Answer 5 · 2017-02-15T20:47:51.000Z

Can we just cache the corpus somewhere under $GOROOT/pkg? Are there cases where a typical user would be expected to modify the corpus themselves?

Answer 6 · 2017-02-15T21:11:14.000Z

I think it's wrong to think of the corpus as strictly a cache. The corpus is the save state of the fuzzer and the documentation for go-fuzz even recommends committing them into a version control system. The pkg directory is treated strictly as cache and it is not uncommon for people to recommend clearing out the directory, which will unfortunately delete the fuzzer state.

A specified corpus is not so much for the user modify the corpus themselves, but for them to specify how to persist the corpus data.

Answer 7 · 2017-02-15T21:37:29.000Z

Could there be some default convention say a _fuzz/xxx directory (where xxx corresponds with FuzzXxx) and a method on the *testing.F object to load a different corpus from the _fuzz/ directory if necessary? It seems like it should just know where the corpus is.

Answer 8 · 2017-02-15T22:31:09.000Z

I'm in favor. Efficient fuzzing usually requires some help from compiler so it's better to built this into std. (compiler instrumentation will be more efficient than go-fuzz's source code instrumentation. I also want to have cmd/cover built on compiler instrumentation to support branch coverage, but that's off-topic to this issue.) How about add some methods to testing.T (or perhaps invent a new testing.Fuzz to replace testing.T, but see below) in fuzz tests? One of the method could be setting the corpus location (we can recommend it to be saved under testdata). but we probably should also a command line flag to override the test's setting (one compromise is to make both optional: Introduce -test.fuzzdir to hold the corpus path for all fuzz tests. If not provided, default to testdata/fuzz (*testing.T).FuzzDir("parser") // optional call to set corpus directory prefix location for this test, if relative, then relative to the -test.fuzzdir value. To make the feature more useful, I suggest we still use testing.T so that it's quite easy to migrate fuzz found test cases into a (table driven) regular test. Making fuzz tests taking a testing.T will facilitate this.

Answer 9 · 2017-02-16T10:38:01.000Z

Quoting @dvyukov

I would appreciate if you drop a line there if you found fuzzing useful and a brief of your success story.

It was very useful for me - found bugs in several lexers.

Answer 10 · 2017-02-16T10:40:32.000Z

I use it regularly on a lexer/parser/formatter for Bash (https://github.com/mvdan/sh).

Having it be a first-class citizen would simplify things for me and for contributors.

Answer 11 · 2017-02-16T10:43:29.000Z

Found a bug in the C decoder for google/brotli by fuzzing a Go implementation of a Brotli decoder.

Also found some divergences in Go bzip2 decoders from the canonical C decoder (this and #18516). All by fuzzing.

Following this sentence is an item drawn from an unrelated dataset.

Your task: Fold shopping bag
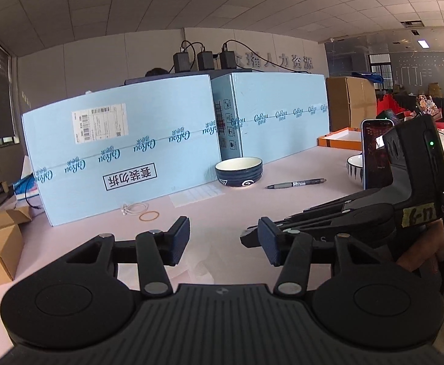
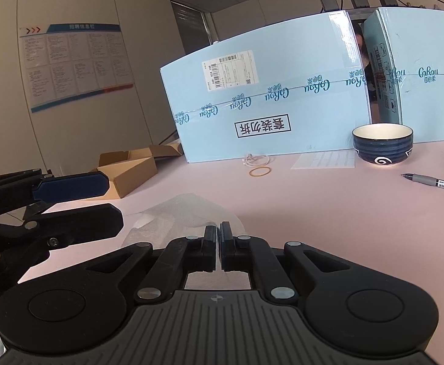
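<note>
Left gripper: jaws apart, nothing between.
Right gripper: closed; thin pale bag beneath, grip unclear.
Bag: faint, partly hidden.

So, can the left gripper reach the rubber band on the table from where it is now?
Probably yes. The left gripper is open and holds nothing, and only bare pink table lies between it and the rubber band.

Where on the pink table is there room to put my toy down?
The bare pink stretch between the rubber band, the pen and the grippers is free. It is crowded by the blue bowl, the paper sheet and the shopping bag.
</note>
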Demonstrator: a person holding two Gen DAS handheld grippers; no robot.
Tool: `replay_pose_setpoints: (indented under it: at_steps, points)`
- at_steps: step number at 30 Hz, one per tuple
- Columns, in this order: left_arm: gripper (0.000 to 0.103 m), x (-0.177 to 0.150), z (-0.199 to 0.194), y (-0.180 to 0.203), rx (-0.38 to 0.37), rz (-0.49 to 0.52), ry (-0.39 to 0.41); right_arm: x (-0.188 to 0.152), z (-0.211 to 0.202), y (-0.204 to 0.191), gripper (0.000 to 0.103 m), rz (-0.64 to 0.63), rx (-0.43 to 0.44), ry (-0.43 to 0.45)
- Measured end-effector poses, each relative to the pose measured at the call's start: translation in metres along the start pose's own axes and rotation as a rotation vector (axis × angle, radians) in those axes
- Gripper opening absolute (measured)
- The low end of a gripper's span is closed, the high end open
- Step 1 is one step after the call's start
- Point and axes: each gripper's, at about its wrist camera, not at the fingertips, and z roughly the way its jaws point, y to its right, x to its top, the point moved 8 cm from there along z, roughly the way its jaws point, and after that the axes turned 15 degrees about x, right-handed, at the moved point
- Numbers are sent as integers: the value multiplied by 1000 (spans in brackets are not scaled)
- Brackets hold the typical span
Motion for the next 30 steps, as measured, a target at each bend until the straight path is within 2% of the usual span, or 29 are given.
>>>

Answer 12 · 2017-02-16T11:07:43.000Z

My coworker at DigitalOcean was working on a side project to make fuzzing easier. Check his repo out here: https://github.com/tam7t/cautious-pancake Adding it here as I think it would be a valuable piece of information for this discussion.

Answer 13 · 2017-02-16T11:10:42.000Z

The README for go-fuzz lists a number of "Trophies", ( https://github.com/dvyukov/go-fuzz#trophies ) the majority of which are from the standard library, but about 20% of which are external to the Go standard libraries.

A GitHub search for Go source files with the gofuzz build tag gives ~2500 results: https://github.com/search?l=Go&q=gofuzz&type=Code&utf8=%E2%9C%93

My tutorial on fuzzing ( https://medium.com/@dgryski/go-fuzz-github-com-arolek-ase-3c74d5a3150c ) gets 50-60 "reads" per month (according to medium's stats).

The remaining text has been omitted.